Work request =
Take the lines below from the one with "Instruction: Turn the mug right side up" through the one with "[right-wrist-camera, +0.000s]" and print only them, exactly. Don't print the pictures.

Information provided =
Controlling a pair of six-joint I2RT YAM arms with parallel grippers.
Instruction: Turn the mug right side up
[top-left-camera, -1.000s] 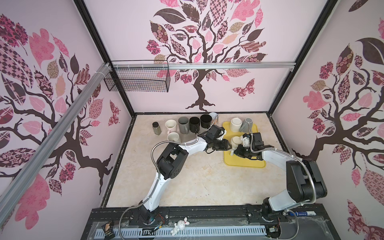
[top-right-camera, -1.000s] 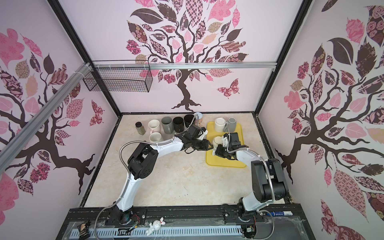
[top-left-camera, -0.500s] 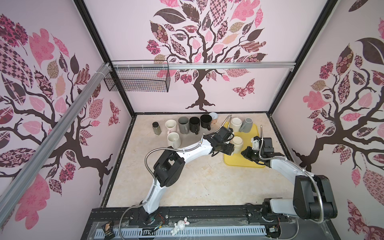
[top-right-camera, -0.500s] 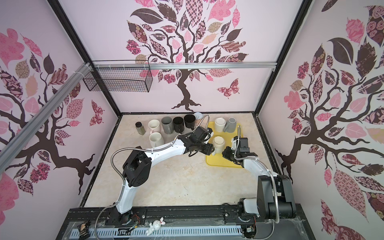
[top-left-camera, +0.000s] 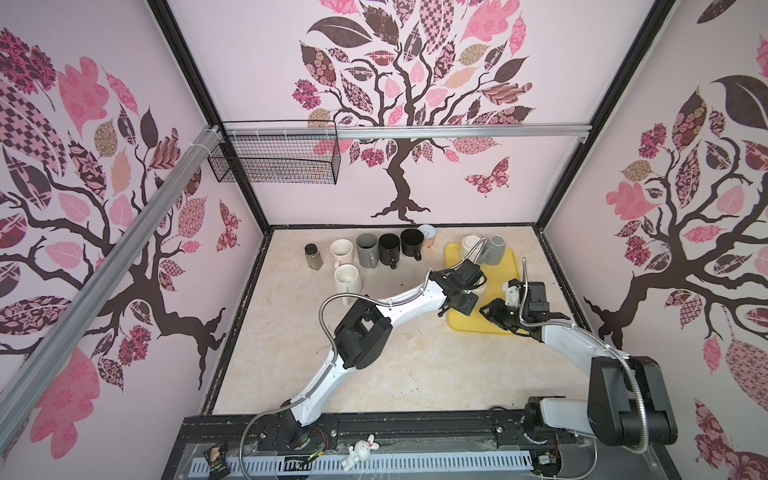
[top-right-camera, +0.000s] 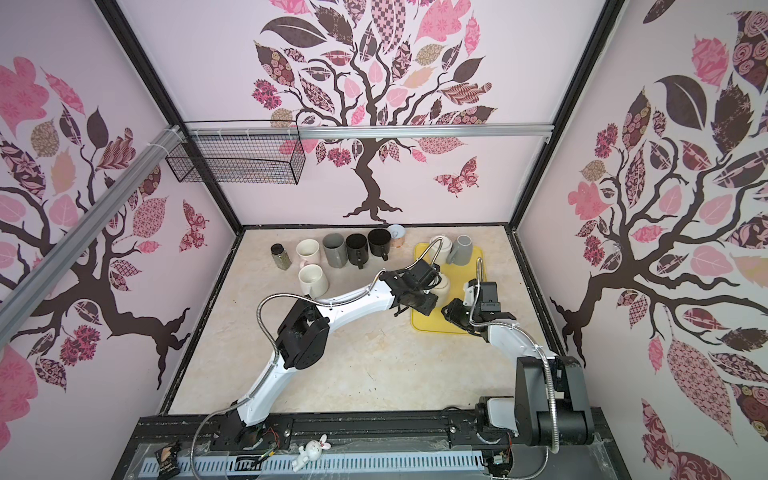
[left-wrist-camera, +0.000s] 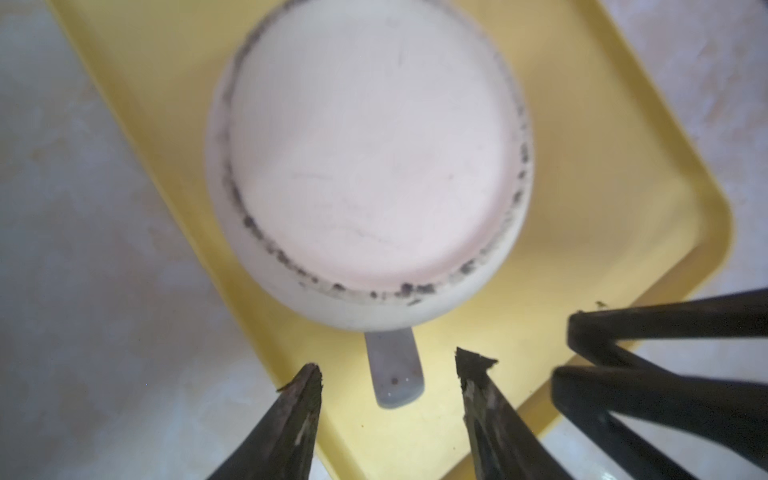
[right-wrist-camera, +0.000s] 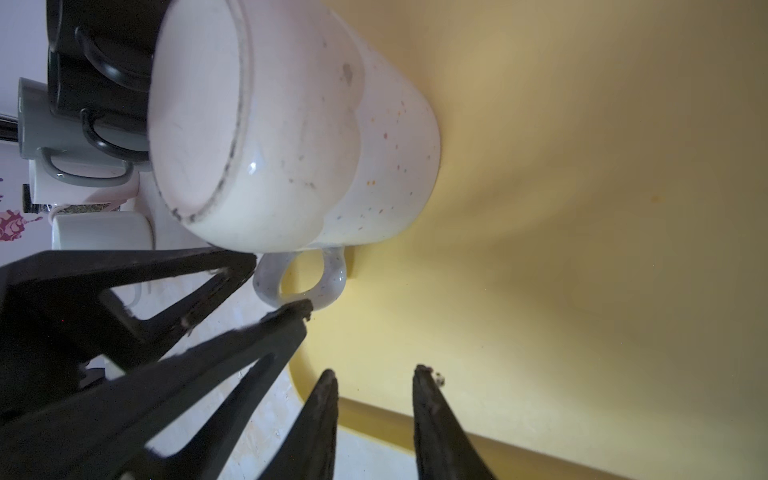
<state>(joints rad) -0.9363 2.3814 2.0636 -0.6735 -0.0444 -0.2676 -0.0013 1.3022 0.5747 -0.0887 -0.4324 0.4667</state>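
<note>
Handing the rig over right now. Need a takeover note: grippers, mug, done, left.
The mug sits upside down, base up, on the tray.
The left gripper is open, fingers either side of the handle, not closed on it.
The right gripper is open and empty at the tray's edge, clear of the mug.
Done: nothing turned yet.
Left: grip the handle, lift, turn upright, set down.
</note>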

Response to this exercise =
Instruction: Turn the mug right side up
[top-left-camera, -1.000s] 
[top-right-camera, -1.000s] 
[top-left-camera, -0.500s] 
[top-right-camera, -0.500s] 
[top-left-camera, +0.000s] 
[top-right-camera, +0.000s] 
[left-wrist-camera, +0.000s] 
[right-wrist-camera, +0.000s] 

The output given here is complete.